It seems that in recent years, performance poetry has moved on from the baring-of-pretentious-self captured so perfectly in the musical Rent. If it hadn't, I don’t believe Edinburgh’s favourite purple farm animal would have hosted not one, but two poetry readings on the Southbank. I know, I know, the Southbank is the home of that onomatopoeic closed-eyes and swaying group; but the Udderbelly is just that little bit too 2010, too hip and stylish and y’know ‘cool’ to allow any performances from the old school.

          Certainly there was a different flavour to the two evenings.

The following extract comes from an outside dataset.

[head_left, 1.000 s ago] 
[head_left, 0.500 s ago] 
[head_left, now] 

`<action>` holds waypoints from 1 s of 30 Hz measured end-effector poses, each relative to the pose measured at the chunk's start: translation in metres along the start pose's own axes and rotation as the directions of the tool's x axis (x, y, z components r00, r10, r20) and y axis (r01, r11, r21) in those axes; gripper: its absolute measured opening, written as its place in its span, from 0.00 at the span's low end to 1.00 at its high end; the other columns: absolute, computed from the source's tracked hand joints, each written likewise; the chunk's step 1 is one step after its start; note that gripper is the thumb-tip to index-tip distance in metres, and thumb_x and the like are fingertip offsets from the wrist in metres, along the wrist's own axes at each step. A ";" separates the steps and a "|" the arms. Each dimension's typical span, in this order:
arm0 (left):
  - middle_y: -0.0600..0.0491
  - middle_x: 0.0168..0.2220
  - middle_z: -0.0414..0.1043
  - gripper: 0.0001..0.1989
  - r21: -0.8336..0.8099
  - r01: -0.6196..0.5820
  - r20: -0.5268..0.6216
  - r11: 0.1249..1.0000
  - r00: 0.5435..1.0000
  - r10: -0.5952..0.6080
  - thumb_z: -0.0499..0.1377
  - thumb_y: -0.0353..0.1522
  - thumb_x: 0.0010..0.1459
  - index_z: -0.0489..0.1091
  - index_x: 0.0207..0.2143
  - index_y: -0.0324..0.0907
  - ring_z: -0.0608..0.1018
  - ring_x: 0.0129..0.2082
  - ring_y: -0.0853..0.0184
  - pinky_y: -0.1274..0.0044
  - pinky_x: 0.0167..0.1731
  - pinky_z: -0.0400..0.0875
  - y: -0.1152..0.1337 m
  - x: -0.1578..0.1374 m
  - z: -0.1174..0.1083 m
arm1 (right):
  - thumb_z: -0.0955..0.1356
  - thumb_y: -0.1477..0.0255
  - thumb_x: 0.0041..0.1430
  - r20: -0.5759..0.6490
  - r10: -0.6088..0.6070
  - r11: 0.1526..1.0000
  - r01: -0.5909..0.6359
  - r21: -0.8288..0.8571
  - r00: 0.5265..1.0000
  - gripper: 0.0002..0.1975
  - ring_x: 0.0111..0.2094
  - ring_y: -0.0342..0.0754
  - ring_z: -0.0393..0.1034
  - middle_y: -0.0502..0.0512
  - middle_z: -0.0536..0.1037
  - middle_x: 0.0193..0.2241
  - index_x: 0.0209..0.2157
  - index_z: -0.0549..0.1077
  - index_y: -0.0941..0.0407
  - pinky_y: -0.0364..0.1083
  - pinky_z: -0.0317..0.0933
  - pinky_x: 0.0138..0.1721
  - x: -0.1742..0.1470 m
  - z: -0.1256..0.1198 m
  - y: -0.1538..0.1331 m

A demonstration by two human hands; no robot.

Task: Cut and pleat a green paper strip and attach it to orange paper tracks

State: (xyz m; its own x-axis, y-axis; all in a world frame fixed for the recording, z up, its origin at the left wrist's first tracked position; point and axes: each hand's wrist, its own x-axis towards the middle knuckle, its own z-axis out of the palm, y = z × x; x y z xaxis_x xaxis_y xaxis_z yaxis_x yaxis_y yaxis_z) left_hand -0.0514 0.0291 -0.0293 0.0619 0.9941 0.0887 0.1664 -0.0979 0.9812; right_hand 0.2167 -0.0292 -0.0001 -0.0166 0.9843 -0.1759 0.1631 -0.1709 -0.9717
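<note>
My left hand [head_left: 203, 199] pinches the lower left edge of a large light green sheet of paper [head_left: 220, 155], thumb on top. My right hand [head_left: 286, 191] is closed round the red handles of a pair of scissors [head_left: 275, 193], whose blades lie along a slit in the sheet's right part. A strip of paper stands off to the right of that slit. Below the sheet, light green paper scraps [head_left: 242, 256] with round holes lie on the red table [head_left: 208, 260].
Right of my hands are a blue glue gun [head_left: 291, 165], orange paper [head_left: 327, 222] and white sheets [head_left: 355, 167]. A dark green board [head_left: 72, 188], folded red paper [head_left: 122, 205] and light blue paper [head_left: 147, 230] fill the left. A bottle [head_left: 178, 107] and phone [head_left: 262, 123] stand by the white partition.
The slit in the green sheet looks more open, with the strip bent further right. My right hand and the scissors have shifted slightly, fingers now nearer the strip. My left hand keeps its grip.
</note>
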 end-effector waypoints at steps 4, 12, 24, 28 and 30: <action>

The first offered a fully loaded menu of poets and, like an Extra Large Double Bacon Cheeseburger, it was a mixed bag, liable to make you feel little queasy by the end. Some of that queasiness was from laughter – Tim Key is a personal favourite of mine, storming the Edinburgh Fringe last year and perfecting the art of deadpan stand-up crossover. He was, as ever, hilarious. The gherkin in the middle was Laura Dockrill, whose debut collection Mistakes in the Background is gorgeous, stylish, quirky and right on-the-money when it comes to character studies. Her performance, however, was over-rehearsed and squawking – a bit new-style-old-style. She needs a hug and someone to tell her to calm down; she’s embarrassing the audience, and no-one likes to be disappointed.

          Our burger bap (if that can be said without being insulting) must be the MC and organiser Luke Wright, who was steadfast and solid, with the ever-enthusiastic manner of the compere. But he was a pretty great poet in his own right; not of the chequered-shirt, new-indie set, but suited and booted with a pocket full of ballads. The last poet he introduced was Kate Tempest, who, of all the poets taking part in the two evenings, was the only one to bare her soul in that scary, rather uncomfortable way that is so raw and heartfelt it makes you leave feeling a little guilty.

          I felt even more guilty when, a month later, I headed back to the Udderbelly to see Byron Vincent and the debut poetic performance of Chris Addison, and found the audience teeming. Obviously, appearances on Mock the Week and The Thick of It can boost your poetry pulling power. I watched Luke Wright (again) and Byron Vincent – excellent, in a Tim Key way, sweet and funny and bullied at school; most poets are. But I watched them through the screen of the video recorder the woman in front of me was holding up. The woman who had been flashing her iPad, her iPhone and flicking through her friend’s Blackberry. The joys of our connected age.

          Which is why I was especially happy when Chris Addison pointed out the offending red light, leaped across the front two rows and commandeered the flashing device. If anything can endear you to someone, that will. Then he launched into his Cautionary Tales, inspired by Hillaire Belloc and reminding me of Roald Dahl’s Revolting Rhymes. Claiming that he only re-read the four-year-old verses on the train, Addison has obviously been trained in winging it, but the poetry was well written and well crafted and well...amusing (though a little far-fetched at times and a little too close to home with rants against smokers and those with tattoos...he forgot the poetic audience.) But what a performance – if only we could all be so calm (if a little shaky) at our debuts.

          But thanks Udderbelly, Luke Wright, poets of London, but most of all Chris Addison, for improving the viewing experience and quashing that technology victim for half an hour.